In Vermont, where I live, as in much of the rest of the United States, a gardener can select pretty much any sunny patch of ground, dig a small hole, put in a tomato seedling, and come back two months later and harvest something. Not necessarily a bumper crop of plump, unblemished fruits, but something. When I met Monica Ozores-Hampton, a vegetable specialist with the University of Florida, I asked her what would happen if I applied the same laissez-faire horticultural practices to a tomato plant in Florida. She shot me a sorrowful, slightly condescending look and replied, "Nothing."
"Nothing?" I asked.
"There would be nothing left of the seedling," she said. "Not a trace. The soil here doesn’t have any nitrogen, so it wouldn’t have grown at all. The ground holds no moisture, so unless you watered regularly, the plant would certainly die. And, if it somehow survived, insect pests, bacteria, and fungal diseases would destroy it." How can it be, then, that Florida is the source for one-third of the fresh tomatoes Americans eat? How did tomatoes become the Sunshine State’s most valuable vegetable crop, accounting for nearly one-third of the total revenue generated?

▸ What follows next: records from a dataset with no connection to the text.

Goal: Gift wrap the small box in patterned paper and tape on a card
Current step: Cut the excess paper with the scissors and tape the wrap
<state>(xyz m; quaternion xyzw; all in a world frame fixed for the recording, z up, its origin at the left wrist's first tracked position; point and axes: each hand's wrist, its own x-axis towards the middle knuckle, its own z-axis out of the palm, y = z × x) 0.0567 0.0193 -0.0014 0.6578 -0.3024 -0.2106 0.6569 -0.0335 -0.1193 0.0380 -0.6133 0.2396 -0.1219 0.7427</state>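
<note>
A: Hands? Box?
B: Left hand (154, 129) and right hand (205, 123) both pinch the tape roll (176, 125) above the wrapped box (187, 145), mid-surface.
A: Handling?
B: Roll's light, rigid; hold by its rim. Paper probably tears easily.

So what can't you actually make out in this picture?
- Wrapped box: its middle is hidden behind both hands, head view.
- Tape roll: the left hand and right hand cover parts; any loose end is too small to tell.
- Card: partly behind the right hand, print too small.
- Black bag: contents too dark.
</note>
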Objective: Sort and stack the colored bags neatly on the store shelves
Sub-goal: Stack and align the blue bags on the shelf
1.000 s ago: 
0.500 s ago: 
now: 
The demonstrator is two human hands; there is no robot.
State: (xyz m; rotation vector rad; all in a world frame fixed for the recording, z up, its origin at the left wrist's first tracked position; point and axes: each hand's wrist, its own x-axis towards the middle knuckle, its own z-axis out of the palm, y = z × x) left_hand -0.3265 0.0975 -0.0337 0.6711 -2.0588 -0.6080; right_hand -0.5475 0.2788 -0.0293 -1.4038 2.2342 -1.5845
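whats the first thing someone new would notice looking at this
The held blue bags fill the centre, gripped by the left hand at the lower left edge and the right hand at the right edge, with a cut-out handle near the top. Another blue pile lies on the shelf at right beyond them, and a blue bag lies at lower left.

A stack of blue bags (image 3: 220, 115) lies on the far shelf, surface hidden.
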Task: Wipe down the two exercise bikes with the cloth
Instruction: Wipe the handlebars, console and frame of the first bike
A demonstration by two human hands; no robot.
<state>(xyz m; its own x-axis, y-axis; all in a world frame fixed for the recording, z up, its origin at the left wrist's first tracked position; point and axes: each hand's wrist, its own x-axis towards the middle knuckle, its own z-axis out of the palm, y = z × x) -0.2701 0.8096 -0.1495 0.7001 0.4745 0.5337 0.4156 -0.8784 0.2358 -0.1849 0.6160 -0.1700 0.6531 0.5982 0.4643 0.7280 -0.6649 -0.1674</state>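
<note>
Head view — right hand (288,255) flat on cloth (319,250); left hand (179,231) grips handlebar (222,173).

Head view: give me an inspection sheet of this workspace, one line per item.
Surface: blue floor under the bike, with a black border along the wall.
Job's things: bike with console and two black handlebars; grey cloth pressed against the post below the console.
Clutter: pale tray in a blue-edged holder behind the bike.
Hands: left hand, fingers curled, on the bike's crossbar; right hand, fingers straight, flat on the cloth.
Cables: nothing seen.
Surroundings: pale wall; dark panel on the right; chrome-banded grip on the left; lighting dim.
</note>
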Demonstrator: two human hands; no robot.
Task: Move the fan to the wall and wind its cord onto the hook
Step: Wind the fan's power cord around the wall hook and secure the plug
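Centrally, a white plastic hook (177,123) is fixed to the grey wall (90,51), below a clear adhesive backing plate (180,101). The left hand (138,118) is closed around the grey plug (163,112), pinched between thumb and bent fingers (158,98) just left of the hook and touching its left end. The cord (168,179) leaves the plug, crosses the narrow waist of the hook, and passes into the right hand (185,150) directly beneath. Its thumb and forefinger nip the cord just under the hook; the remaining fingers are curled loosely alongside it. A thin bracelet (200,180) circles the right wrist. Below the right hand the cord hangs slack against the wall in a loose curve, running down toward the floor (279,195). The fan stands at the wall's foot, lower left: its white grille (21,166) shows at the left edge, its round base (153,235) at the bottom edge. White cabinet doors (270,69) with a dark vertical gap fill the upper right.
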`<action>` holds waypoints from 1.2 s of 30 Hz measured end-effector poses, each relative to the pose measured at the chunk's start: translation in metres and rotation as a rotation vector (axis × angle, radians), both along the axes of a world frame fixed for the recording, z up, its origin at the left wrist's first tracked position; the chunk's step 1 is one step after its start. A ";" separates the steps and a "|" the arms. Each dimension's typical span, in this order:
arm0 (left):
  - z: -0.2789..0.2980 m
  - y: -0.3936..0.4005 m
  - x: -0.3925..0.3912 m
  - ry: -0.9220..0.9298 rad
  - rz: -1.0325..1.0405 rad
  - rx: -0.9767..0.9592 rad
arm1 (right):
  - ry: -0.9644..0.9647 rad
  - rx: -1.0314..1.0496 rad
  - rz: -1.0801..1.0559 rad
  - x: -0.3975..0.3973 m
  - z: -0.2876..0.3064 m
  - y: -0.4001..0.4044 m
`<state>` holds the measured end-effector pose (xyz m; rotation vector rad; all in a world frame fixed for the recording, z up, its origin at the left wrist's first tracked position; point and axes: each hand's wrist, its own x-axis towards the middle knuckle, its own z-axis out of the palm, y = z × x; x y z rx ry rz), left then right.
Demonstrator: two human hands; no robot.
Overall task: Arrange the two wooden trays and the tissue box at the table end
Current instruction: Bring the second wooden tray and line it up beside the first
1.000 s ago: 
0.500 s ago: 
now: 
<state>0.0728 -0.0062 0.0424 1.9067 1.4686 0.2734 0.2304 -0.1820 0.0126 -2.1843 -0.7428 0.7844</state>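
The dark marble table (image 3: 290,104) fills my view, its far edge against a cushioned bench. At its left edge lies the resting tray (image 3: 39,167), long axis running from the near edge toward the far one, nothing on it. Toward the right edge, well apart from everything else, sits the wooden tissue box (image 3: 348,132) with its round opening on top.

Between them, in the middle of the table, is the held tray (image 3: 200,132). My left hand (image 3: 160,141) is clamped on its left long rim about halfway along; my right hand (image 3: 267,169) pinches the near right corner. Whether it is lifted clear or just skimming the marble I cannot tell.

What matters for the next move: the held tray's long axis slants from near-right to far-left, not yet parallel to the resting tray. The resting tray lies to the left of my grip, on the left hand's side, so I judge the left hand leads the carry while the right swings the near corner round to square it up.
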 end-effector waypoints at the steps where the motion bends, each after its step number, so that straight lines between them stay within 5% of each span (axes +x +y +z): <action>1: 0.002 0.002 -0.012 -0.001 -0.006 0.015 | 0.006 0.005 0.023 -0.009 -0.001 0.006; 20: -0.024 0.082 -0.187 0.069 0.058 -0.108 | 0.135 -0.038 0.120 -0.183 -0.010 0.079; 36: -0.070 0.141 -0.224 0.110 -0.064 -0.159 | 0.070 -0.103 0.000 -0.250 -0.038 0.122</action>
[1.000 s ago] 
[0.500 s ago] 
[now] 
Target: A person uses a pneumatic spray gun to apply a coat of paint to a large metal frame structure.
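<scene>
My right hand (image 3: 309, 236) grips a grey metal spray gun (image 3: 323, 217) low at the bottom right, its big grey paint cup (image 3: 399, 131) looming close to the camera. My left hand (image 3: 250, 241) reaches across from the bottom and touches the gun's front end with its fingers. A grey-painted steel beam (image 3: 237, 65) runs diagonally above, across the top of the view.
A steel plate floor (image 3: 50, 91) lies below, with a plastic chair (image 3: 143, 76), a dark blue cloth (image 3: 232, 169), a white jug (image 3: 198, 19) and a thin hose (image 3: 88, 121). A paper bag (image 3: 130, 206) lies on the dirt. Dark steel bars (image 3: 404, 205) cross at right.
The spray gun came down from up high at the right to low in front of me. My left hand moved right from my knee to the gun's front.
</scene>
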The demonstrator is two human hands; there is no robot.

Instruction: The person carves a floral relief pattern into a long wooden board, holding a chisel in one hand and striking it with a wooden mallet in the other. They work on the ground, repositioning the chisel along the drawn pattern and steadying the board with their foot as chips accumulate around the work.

From a purely botanical and horticultural perspective, you would have to be an idiot to attempt to commercially grow tomatoes in a place like Florida. The seemingly insurmountable challenges start with the soil itself. Or more accurately, the lack of it. Although an area south of Miami has limestone gravel as a growing medium, the majority of the state’s tomatoes are raised in sand. Not sandy loam, not sandy soil, but pure sand, no more nutrient rich than the stuff vacationers like to wiggle their toes into on the beaches of Daytona and St. Pete. "A little piece of loam or clay would go a long way," said Ozores-Hampton. "But, hello? -- this is just pure sand." In that nearly sterile medium, Florida tomato growers have to practice the equivalent of hydroponic production, only without the greenhouses.